Reservoir in South Yorkshire, England

Damflask Reservoir is situated at grid reference five miles (eight kilometres) west of the centre of Sheffield in the Loxley valley close to the village of Low Bradfield and within the city's boundaries. The hamlet of Stacey Bank is located to the east. The reservoir has a capacity of 4,250.9 million litres (1,123.1 million gallons) and has a surface area of 47 ha with a maximum depth of 27 m. The dam wall is approximately 400 m wide with a height of 28 m.

== Construction ==
Damflask reservoir was built as one of a group of reservoirs in the Bradfield area (the others being Strines, Agden and Dale Dike reservoirs) to supply both fresh drinking water and a guaranteed supply of running water to the population and industries respectively of Sheffield. It was completed in 1896 with the dam walls being constructed from local stone, and its original purpose was primarily as a compensation reservoir to ensure a continuous flow of water to the River Loxley downstream.

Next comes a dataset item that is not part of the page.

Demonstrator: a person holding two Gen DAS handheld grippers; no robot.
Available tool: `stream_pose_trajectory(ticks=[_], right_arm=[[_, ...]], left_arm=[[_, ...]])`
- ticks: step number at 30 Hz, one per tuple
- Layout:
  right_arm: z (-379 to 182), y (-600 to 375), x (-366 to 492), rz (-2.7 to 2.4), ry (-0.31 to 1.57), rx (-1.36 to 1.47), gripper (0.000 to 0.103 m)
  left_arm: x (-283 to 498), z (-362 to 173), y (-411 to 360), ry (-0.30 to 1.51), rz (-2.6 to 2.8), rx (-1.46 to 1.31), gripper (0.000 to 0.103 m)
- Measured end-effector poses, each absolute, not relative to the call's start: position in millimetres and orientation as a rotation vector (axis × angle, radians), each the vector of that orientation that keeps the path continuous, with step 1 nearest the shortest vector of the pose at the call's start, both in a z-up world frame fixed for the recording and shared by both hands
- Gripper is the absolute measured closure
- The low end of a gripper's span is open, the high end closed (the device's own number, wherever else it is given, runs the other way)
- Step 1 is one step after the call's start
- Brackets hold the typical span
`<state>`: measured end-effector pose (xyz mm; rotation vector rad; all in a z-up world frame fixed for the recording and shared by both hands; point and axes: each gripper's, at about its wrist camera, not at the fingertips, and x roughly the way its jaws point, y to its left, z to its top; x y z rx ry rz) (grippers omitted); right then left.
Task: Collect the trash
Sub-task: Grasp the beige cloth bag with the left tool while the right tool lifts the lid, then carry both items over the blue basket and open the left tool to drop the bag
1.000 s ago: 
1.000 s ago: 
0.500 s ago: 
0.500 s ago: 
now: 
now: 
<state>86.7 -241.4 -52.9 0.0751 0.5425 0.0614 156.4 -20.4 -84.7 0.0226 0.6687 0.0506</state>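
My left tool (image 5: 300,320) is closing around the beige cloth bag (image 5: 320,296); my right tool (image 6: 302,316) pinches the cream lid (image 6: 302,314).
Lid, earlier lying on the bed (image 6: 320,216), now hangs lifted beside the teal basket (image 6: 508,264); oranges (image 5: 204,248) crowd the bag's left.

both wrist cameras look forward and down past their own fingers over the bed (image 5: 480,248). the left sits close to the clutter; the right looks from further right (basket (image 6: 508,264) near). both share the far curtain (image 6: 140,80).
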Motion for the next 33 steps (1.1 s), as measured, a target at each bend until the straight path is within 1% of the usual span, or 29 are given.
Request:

It takes its name from Damflask village which was washed away in the Great Sheffield Flood of 11 March 1864; the village stood near the site of the current dam wall and had a public house (Barrell Inn), corn mill, paper mill, wire mill, blacksmith's shop and a few dwellings. The village was never rebuilt after the flood because plans were already in hand to construct Damflask Reservoir.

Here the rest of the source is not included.